◆ **WORK ITEM**: Reproduce the listing that follows in full. Omit its images.

◆ **INFORMATION PROVIDED**:
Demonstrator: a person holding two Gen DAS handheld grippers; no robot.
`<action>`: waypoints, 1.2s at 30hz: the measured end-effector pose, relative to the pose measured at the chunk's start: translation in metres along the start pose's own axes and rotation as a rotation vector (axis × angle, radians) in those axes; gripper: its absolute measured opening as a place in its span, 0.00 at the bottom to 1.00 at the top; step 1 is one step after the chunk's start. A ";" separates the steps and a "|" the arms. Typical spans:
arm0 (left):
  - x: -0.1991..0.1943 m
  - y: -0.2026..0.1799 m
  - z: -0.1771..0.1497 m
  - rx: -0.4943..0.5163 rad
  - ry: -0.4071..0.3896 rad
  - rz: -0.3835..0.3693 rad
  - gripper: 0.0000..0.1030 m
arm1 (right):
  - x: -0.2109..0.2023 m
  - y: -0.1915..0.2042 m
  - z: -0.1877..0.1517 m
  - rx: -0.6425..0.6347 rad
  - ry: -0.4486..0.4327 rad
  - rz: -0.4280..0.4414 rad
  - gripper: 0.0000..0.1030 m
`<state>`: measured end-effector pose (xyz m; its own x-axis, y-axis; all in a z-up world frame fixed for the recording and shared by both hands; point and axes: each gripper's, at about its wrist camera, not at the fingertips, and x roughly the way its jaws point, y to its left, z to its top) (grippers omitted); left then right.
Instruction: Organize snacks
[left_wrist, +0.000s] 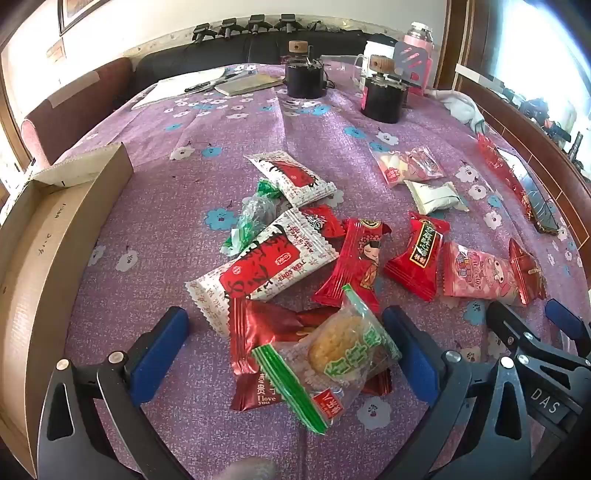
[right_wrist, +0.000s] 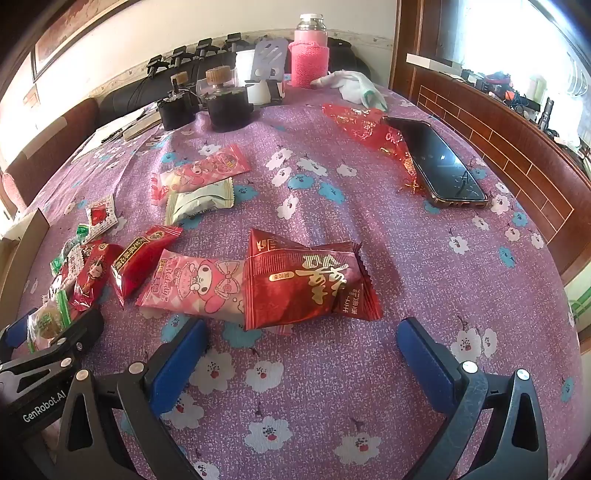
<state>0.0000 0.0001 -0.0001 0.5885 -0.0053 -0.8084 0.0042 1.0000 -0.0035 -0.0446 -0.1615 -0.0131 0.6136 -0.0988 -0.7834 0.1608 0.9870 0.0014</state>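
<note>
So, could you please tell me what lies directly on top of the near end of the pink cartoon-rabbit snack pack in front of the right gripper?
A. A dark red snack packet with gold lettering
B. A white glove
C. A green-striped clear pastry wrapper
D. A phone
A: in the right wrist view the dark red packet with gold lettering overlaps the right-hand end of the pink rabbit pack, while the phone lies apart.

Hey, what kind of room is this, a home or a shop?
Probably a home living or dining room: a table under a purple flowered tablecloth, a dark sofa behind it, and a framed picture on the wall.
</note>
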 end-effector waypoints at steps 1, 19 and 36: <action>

◆ **ANSWER BOX**:
Demonstrator: a person holding two Gen DAS handheld grippers; no robot.
`<action>`: waypoints, 1.2s at 30hz: the measured end-effector pose, relative to the pose measured at the chunk's start: translation in metres along the start pose's own axes and rotation as a rotation vector (axis × angle, radians) in those axes; gripper: its absolute measured opening as a place in its span, 0.00 at the bottom to 1.00 at the top; step 1 is one step after the chunk's start. A ";" separates the steps and a "|" the arms. Typical spans:
arm0 (left):
  - x: -0.1991..0.1943 m
  - y: -0.2026..0.1799 m
  - z: -0.1771..0.1497 m
  - rx: -0.4943..0.5163 rad
  - ry: -0.4071..0.3896 rad
  - rz: -0.3835..0.3693 rad
  - gripper: 0.0000..0.1030 m
arm1 (right):
  - x: -0.2109..0.2023 m
  - y: -0.1915..0.2042 m
  - z: -0.1877..0.1517 m
  - rx: -0.6425..0.6347 rad
  - ry: -0.4486..0.4327 rad
  - rz: -0.4280..0.4414 rad
  - gripper: 0.0000..0.1030 m
`<state>`: measured end-effector pose (xyz m; its own x-axis, y-axis; all in a z-up world frame fixed for the recording and shared by both hands; point and axes: each gripper's, at about its wrist camera, not at the fingertips, and x roughly the way its jaws point, y to its left, z to its top) (grippers omitted); left then right.
Instruction: Organize snacks
[left_wrist, +0.000s] 
[right_wrist, +0.000s] 
<state>0.0000 0.0001 -0.0001 0.5885 -0.0053 -0.8084 0.0042 1.0000 -0.0035 -0.0446 -0.1615 -0.0131 0.6136 -0.0988 -0.7834 0.1608 0.9870 0.0014</state>
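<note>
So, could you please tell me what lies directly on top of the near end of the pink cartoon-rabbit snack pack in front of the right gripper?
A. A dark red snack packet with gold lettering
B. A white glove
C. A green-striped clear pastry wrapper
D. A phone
A: in the right wrist view the dark red packet with gold lettering overlaps the right-hand end of the pink rabbit pack, while the phone lies apart.

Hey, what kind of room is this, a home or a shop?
Probably a home living or dining room: a table under a purple flowered tablecloth, a dark sofa behind it, and a framed picture on the wall.
</note>
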 end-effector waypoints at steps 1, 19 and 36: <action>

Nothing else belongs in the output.